### ACTIVITY:
Answer with a single number stating how many lines of the entries below include the string "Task".

═════ SUPPLIED MATERIAL

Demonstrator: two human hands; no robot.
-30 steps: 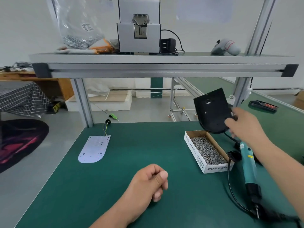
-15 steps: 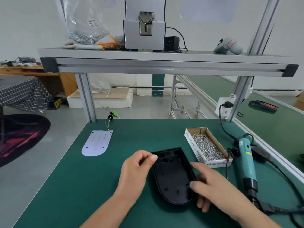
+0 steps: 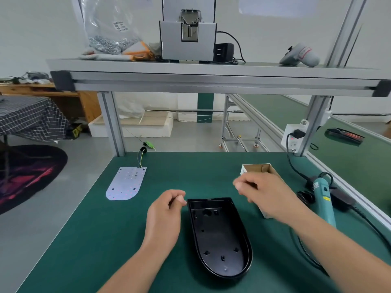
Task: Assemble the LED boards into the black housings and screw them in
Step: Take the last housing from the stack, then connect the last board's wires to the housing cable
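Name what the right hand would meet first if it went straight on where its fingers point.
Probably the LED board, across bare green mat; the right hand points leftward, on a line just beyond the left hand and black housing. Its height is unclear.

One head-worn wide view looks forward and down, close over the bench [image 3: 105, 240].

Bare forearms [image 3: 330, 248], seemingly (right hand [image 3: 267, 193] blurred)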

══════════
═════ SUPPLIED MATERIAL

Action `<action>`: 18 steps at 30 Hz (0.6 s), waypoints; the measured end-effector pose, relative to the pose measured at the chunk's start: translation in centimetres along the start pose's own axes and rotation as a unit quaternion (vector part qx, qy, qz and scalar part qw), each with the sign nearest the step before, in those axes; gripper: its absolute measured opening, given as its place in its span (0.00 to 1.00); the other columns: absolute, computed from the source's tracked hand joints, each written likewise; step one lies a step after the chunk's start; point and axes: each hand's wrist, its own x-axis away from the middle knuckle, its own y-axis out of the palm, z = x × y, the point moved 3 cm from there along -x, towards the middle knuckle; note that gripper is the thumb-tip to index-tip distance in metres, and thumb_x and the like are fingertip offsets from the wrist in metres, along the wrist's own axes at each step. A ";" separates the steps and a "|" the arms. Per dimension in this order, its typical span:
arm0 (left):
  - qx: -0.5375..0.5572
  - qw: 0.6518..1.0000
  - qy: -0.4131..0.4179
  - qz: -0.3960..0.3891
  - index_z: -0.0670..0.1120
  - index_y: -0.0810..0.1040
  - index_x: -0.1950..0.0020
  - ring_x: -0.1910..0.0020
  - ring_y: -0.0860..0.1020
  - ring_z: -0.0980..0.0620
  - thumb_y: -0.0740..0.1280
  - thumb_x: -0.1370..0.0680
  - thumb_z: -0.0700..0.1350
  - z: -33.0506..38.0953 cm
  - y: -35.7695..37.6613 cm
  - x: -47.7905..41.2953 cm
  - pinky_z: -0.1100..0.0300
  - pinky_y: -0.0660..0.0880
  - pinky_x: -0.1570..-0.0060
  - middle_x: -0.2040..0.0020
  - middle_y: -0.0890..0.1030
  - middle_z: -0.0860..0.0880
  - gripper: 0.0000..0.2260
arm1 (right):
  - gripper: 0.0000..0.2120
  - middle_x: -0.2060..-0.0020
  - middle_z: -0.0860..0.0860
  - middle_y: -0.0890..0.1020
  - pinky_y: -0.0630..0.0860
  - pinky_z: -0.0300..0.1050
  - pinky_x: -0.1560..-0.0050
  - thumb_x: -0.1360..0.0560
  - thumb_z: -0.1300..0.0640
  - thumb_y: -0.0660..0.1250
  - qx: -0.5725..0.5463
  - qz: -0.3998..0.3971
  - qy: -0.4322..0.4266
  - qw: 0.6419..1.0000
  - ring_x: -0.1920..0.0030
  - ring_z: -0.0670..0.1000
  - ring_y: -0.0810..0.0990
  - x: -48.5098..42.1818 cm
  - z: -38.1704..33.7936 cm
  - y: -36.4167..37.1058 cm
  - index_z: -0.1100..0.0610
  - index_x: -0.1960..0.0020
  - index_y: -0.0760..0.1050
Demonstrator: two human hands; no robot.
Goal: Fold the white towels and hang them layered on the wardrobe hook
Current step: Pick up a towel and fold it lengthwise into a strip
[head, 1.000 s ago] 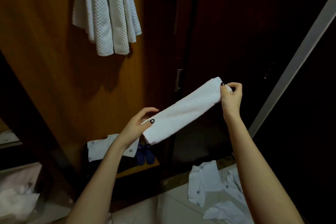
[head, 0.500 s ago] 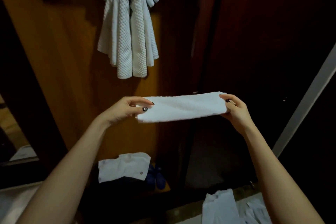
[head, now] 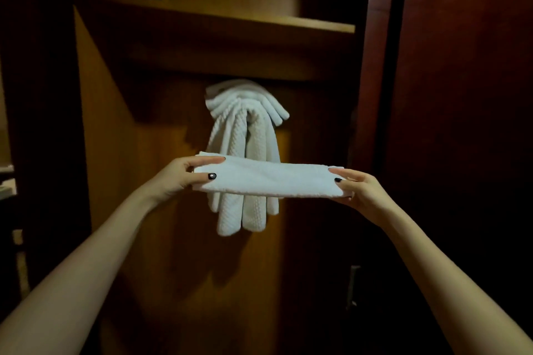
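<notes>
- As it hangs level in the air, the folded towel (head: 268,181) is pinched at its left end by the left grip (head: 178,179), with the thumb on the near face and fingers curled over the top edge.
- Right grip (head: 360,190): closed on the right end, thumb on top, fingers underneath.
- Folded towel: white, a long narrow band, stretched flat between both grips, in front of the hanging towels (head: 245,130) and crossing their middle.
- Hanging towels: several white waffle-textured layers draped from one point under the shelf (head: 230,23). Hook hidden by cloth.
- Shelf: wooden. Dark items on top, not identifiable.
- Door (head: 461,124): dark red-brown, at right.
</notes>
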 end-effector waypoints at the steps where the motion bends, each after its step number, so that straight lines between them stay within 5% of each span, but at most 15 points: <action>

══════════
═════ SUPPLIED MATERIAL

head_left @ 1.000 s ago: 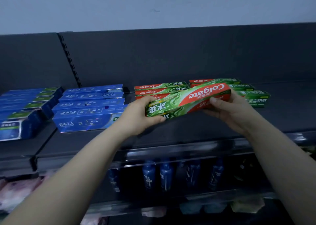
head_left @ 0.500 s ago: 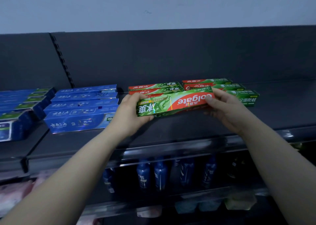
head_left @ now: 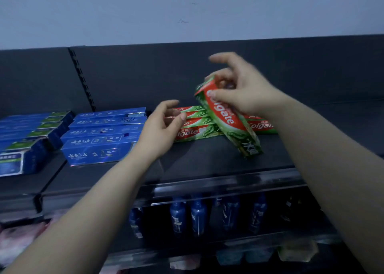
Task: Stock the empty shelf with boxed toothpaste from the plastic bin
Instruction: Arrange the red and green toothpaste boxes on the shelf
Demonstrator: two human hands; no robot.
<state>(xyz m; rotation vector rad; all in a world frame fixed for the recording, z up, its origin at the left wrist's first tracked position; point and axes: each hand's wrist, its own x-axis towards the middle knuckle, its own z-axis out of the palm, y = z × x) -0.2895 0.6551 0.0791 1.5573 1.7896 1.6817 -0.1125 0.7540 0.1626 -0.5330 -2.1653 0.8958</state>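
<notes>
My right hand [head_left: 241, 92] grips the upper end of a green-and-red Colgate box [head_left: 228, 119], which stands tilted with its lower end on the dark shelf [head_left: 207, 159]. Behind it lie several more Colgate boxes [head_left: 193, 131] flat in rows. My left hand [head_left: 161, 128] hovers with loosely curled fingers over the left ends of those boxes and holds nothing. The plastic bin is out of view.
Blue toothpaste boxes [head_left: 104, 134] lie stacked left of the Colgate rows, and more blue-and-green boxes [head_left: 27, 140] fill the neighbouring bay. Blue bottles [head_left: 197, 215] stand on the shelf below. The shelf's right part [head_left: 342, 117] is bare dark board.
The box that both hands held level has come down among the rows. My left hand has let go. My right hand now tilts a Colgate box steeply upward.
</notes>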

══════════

### WRITTEN RESPONSE:
2